Ante las contradicciones de nuestro tiempo, sólo nos queda un correctivo: contrarrestar la cultura del descarte con la del cuidado, iniciar una política del cuidado y abandonar la del descarte. Un cuidado que se extienda a toda la vida, tanto en su dimensión temporal como en la del sentido, del significado de la existencia. Un cuidado que, por tanto, va más allá, y en cierto sentido precede, a la dimensión de la salud o del sector sanitario. Los cuidados conciernen siempre tanto al nivel de las relaciones interpersonales como al de su estructuración a nivel social.
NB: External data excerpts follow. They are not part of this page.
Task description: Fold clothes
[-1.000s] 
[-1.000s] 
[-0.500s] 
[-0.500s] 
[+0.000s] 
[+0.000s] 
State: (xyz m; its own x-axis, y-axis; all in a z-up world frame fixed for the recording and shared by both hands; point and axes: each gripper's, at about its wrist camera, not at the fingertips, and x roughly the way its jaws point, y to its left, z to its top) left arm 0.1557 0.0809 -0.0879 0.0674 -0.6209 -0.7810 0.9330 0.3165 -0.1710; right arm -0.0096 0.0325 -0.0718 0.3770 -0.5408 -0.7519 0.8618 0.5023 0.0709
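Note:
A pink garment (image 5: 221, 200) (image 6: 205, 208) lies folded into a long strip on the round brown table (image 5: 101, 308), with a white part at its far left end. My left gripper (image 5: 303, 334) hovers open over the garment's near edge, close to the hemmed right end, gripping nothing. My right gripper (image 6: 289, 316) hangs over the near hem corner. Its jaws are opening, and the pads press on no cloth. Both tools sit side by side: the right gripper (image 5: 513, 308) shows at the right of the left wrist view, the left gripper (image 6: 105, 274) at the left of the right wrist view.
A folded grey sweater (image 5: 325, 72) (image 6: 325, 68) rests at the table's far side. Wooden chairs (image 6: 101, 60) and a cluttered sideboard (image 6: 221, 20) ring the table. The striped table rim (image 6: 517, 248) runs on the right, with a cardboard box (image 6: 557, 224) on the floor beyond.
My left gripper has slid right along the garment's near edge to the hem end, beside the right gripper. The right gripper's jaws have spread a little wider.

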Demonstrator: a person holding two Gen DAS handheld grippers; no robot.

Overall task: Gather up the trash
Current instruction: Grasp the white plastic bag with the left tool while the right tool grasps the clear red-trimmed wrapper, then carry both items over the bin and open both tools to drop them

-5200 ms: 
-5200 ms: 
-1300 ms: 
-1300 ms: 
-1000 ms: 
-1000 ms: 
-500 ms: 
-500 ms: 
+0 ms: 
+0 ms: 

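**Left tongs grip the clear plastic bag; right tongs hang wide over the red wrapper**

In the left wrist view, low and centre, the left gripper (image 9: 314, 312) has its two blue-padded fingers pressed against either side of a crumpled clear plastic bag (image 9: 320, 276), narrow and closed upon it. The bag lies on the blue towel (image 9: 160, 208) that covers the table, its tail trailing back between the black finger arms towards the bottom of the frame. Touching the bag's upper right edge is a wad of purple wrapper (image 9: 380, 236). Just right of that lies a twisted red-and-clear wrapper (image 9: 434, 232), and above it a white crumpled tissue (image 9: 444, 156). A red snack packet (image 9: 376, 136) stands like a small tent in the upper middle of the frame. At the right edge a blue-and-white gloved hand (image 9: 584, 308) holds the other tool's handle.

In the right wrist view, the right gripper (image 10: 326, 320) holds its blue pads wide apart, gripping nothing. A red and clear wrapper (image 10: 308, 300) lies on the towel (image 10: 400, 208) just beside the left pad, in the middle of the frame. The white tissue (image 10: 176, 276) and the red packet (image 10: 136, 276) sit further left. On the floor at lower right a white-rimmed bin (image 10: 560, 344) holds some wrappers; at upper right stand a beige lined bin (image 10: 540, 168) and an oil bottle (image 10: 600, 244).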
El propio cuidado que sustenta toda vida social, restringida o extendida, es por tanto un valor que cada uno de nosotros está llamado a cultivar hasta convertirlo en una disposición virtuosa, en una acción excelente. Estas palabras son probablemente superfluas en esta sala, ya que para los profesionales de la salud aquí presentes, “cuidar” no es sólo una dinámica humana corriente, sino el origen de una vocación profesional y el modelo de un estilo de vida.